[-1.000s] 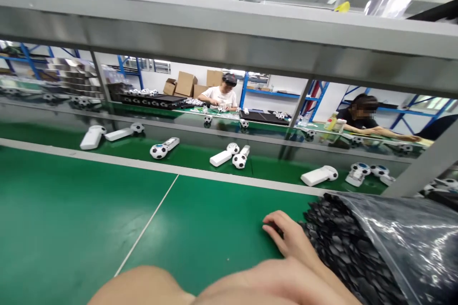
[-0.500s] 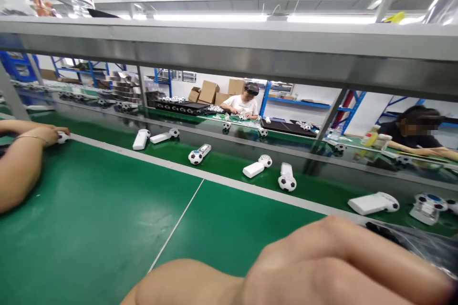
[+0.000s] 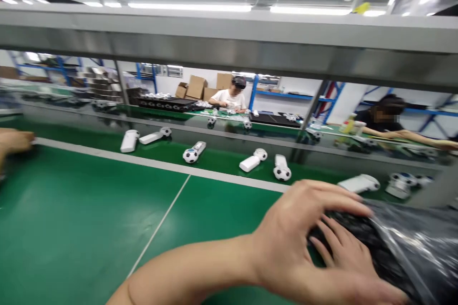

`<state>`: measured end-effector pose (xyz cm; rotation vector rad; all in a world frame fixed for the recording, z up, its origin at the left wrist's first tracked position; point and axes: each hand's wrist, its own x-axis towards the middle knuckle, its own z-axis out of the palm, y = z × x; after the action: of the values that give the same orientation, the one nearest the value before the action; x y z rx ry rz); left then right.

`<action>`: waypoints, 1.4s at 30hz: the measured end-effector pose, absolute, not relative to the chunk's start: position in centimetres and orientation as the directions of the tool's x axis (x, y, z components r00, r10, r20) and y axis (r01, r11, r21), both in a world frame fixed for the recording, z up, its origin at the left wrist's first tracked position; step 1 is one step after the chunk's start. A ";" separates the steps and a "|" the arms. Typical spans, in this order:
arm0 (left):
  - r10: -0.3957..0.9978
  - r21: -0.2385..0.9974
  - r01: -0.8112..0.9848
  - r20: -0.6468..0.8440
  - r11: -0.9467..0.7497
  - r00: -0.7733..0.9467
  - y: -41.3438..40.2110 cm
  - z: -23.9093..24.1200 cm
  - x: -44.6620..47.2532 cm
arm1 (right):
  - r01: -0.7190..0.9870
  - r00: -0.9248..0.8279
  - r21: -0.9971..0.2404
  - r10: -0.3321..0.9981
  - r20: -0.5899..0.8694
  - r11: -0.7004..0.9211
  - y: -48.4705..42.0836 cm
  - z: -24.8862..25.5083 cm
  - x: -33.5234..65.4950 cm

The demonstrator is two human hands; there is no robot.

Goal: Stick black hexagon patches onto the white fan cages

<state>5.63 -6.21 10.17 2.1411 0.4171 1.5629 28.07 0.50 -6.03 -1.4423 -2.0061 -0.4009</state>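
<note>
A dark, shiny plastic bag (image 3: 422, 233) of small black parts (image 3: 386, 259) lies at the lower right, its mouth facing left. My left hand (image 3: 304, 238) reaches across from below, fingers and thumb curved wide around the bag's mouth, their tips at its edge. Partly hidden behind it, my right hand (image 3: 347, 248) is at the mouth among the black parts. Its visible fingers are stretched out and slightly bent; anything under the palm is hidden. Nearest beyond my hands is a white handheld device with a football-patterned head (image 3: 359, 184).
Several more football devices (image 3: 282, 169) lie on the green strip behind a pale rail (image 3: 153, 166). A neighbour's hand (image 3: 16, 140) is at the left edge. A metal shelf beam (image 3: 214, 52) crosses overhead. Two people (image 3: 231, 97) sit across the line among boxes and trays.
My view has turned a little, and my left hand has come into clearer sight at the bag's mouth. My right hand now shows there. The neighbour's arm has slid toward the left edge.
</note>
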 end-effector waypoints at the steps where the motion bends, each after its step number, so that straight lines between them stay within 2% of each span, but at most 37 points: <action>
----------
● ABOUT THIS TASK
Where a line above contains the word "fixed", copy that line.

● EXPECTED ANSWER
`<state>`: measured end-effector pose (xyz cm; rotation vector rad; all in a world frame fixed for the recording, z up, its origin at the left wrist's first tracked position; point and axes: each hand's wrist, its own x-axis towards the middle knuckle, its own z-axis out of the palm, y = z × x; after the action: of the values that give the same orientation, the one nearest the value before the action; x y z rx ry rz); left then right.
`<action>`: waypoints, 1.4s at 30hz: the measured end-effector pose, absolute, not relative to the chunk's start: position in centimetres and orientation as the directions of the tool's x axis (x, y, z components r00, r10, r20) and y axis (r01, r11, r21), both in a world frame fixed for the recording, z up, its origin at the left wrist's first tracked position; step 1 is one step after the chunk's start. A ";" separates the steps and a "|" the arms. Typical spans, in this order:

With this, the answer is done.